Life insurance and stocks may both be part of your financial plan, but deciding which one to prioritize has everything to do with your unique financial situation. Here's an overview of how they work:
|Life Insurance vs. Stocks
|How they work
|Life insurance policies are designed to provide financial support to your beneficiaries if you pass away. They'll receive a death benefit to help them cover final expenses and recover financially.
|Stocks are investments you can buy and sell. When you buy a stock, you're assuming partial ownership of the business in which you invest. Stock prices can vary depending on company performance, economic conditions and other factors.
|In addition to the death benefit, some insurance policies accumulate a cash value. This can provide you with some financial flexibility, especially in retirement.
|Selling individual stocks for more than you paid for them can net you positive investment returns. Many investors also choose to put their money in mutual funds or exchange-traded funds (ETFs), which hold a variety of individual stocks. This is a less risky approach and can help diversify your investment portfolio.
|While some policies cover you for life, others expire after a certain period of time, or term. If you choose to renew your term life policy when it ends, it could be much more expensive.
|Financial returns are never guaranteed on stock investments. Trying to time the market and predict the best moments to buy and sell can put your money at risk.
How Does a Life Insurance Policy Work?
With a life insurance policy, you make regular premium payments to an insurer to keep it active. Should you pass away while covered, your beneficiaries will then receive a payout called a death benefit. Policy terms and levels of coverage vary, but you may be able to add extra protections and flexibility with optional life insurance riders.
Life insurance is structured in the following ways:
- Term life insurance: Coverage lasts for a predetermined amount of time, typically anywhere from one year to 30 years. Premiums usually stay the same for the life of the policy. Your coverage expires when your term ends, though you may choose to renew your policy (usually at a much higher cost). There is no cash value other than the death benefit your survivors receive when you pass away.
- Whole life insurance: This type of permanent life insurance lasts for your entire life, as long as you keep up premium payments. Premiums tend to be higher with this type of policy, but it will accumulate a cash value in an account that works similarly to a savings account. It can provide financial peace of mind—and a source of guaranteed income in retirement.
- Universal life insurance: Another form of permanent life insurance, universal coverage also accumulates cash value. But unlike whole life insurance, which has fixed premiums, a universal policy offers more flexibility. Your premium amount, payment amount and death benefit can all be adjusted during your coverage period.
With permanent life insurance, you can usually access the accumulated cash value of your life insurance policy via a loan, or by withdrawing funds and reducing your death benefit. Alternatively, you could surrender your policy and receive a lump sum of cash, though you may be charged a fee depending on how long you've had the policy. Either way, your cash value will grow on a tax-deferred basis: You won't be taxed on any gains until you withdraw funds.
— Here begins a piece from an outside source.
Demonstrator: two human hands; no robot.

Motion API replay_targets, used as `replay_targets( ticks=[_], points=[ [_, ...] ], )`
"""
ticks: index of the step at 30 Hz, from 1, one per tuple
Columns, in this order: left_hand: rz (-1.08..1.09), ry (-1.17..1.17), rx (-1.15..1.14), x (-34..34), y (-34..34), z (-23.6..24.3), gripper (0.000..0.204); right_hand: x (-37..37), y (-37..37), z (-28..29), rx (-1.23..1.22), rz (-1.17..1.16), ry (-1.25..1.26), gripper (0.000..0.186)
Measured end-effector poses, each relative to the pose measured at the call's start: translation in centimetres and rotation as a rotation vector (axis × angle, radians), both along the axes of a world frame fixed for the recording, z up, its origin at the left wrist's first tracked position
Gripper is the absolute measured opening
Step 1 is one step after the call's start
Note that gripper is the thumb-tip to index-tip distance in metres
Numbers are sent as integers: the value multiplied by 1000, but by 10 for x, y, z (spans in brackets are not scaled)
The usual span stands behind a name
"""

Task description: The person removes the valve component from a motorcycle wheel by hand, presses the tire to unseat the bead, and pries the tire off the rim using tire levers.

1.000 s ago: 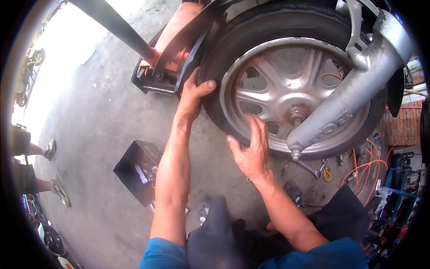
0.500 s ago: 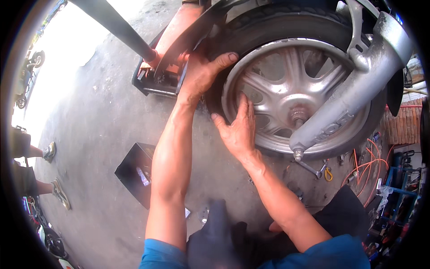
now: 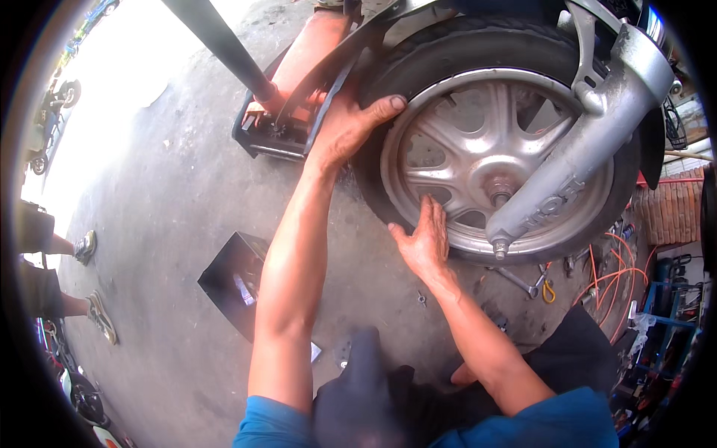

How Does Investing in Stocks Work?
When you're ready to start investing, you can buy and sell individual stocks on exchanges like Nasdaq and the New York Stock Exchange. Stock prices tend to go up and down—and your investment reacts in kind. Stock investing is riskier than "safer" financial products like certificates of deposit or bonds, but the return on investment is historically better over time.
If you'd rather not pick individual stocks, you can invest in mutual funds or ETFs instead. Mutual funds are collections of investments that are managed professionally. With a mutual fund, the investor owns small shares across a variety of assets. Certain funds mirror a market index like the S&P 500, for example. ETFs are structured similarly, but they are often managed passively.
There's also the option of going with a robo-advisor, which is an automated investment service that takes the reins of your stock investment decisions. Equipped with knowledge of your goals and risk tolerance, a robo-advisor uses computer algorithms to analyze stock performance and make investment decisions for you.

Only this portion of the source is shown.